(5)事前にテクノロジーをテストする

 音声や映像の不具合が解消されるのを待つことほど、会議の流れや勢いを止めるものはない。重要な会議の前には、音声と映像の設定に問題がないかテストすることが欠かせない。これは、会議室に集まる参加者とリモート参加者の両方のために行う。

 10~15分間、1対1でリハーサルを行い、会議当日に見えたり聞こえたりするものに参加者を慣れてもらい、さらに操作してもらう可能性があるソフトウェアの機能についておさらいしておくとよい。短時間で済み、事前にやっておく価値は十分にある。

(6)すべての参加者のために会議を設計する

 アクティビティやエクササイズの一つひとつを、特にリモート参加者がどのように関わるかに重点を置いて見直す。リモート参加者が会議室にいる参加者とコミュニケーションを取る機会を最大化できるよう、デジタルであれそうでないものであれ、どのようなツールやテクノロジーを利用できるか検討する。

 たとえば、参加者全員の投票が必要になる場合、ポール・エブリウェアのようなスマートフォンベースの投票アプリを利用して、参加者の票をリアルタイムで集計する。挙手や口頭での回答に頼らず、このような方法を用いることで、リモート参加者も同じ条件で参加できるようになる。

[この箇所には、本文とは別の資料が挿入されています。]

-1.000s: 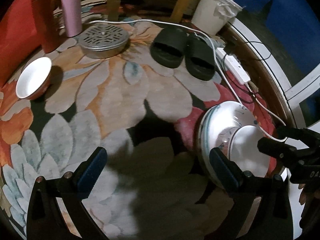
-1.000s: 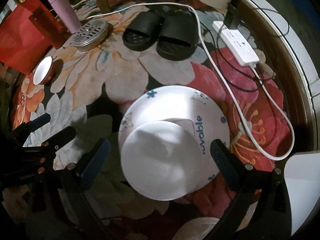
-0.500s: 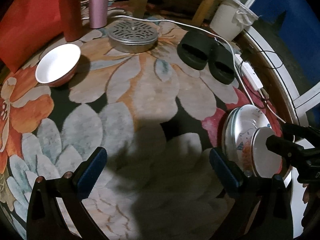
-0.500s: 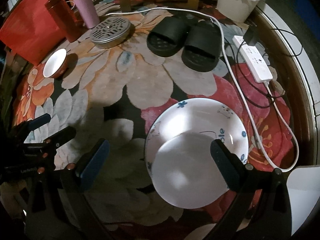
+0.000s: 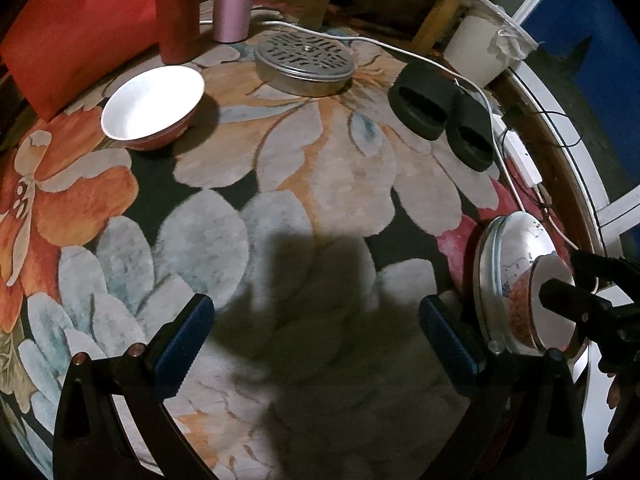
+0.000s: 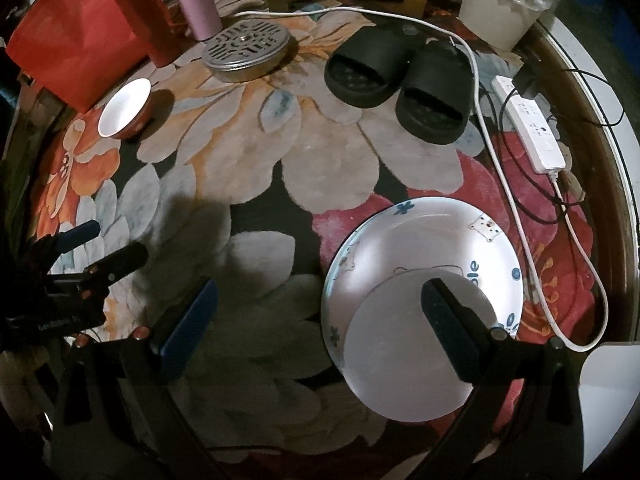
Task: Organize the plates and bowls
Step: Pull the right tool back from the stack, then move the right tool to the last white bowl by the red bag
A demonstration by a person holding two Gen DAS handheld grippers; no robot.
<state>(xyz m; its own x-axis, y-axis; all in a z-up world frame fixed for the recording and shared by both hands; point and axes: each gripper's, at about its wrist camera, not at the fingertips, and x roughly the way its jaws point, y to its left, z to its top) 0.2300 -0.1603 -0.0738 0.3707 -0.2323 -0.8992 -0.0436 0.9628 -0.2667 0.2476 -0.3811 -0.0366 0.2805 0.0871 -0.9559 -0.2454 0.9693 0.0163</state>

 会議中に何かを書く場合には、オンラインホワイトボードを使う、あるいはフリップチャートにリモート用カメラの1台を向けることで、何が書かれているのか全員がリアルタイムでわかる。

 同様に、会議室にいる参加者が壁に掲げられた図表に丸いシールや付箋を貼る必要がある場合、リモート参加者が自分の意見を表明する前に、ウェブカメラを通じて、会議室内の同僚の反応を読み取れるようにする。会議室にいる参加者と条件を揃えるためだ。

 会議で参加者が小グループに分かれるように設計されている場合、最も簡単な解決法は、リモート参加者全員を1つのグループにまとめることだろう。たしかに簡単ではあるが、この方法では「彼らは物理的にその場にいないこと」を強調する間違ったメッセージを送ってしまう可能性がある。

 リモート参加者が同等の立場にあることを強調するためにも、リモート参加者をいくつかの小グループに分散して組み込めるように、ロジスティックスやテクノロジーに一手間かける価値はあるはずだ。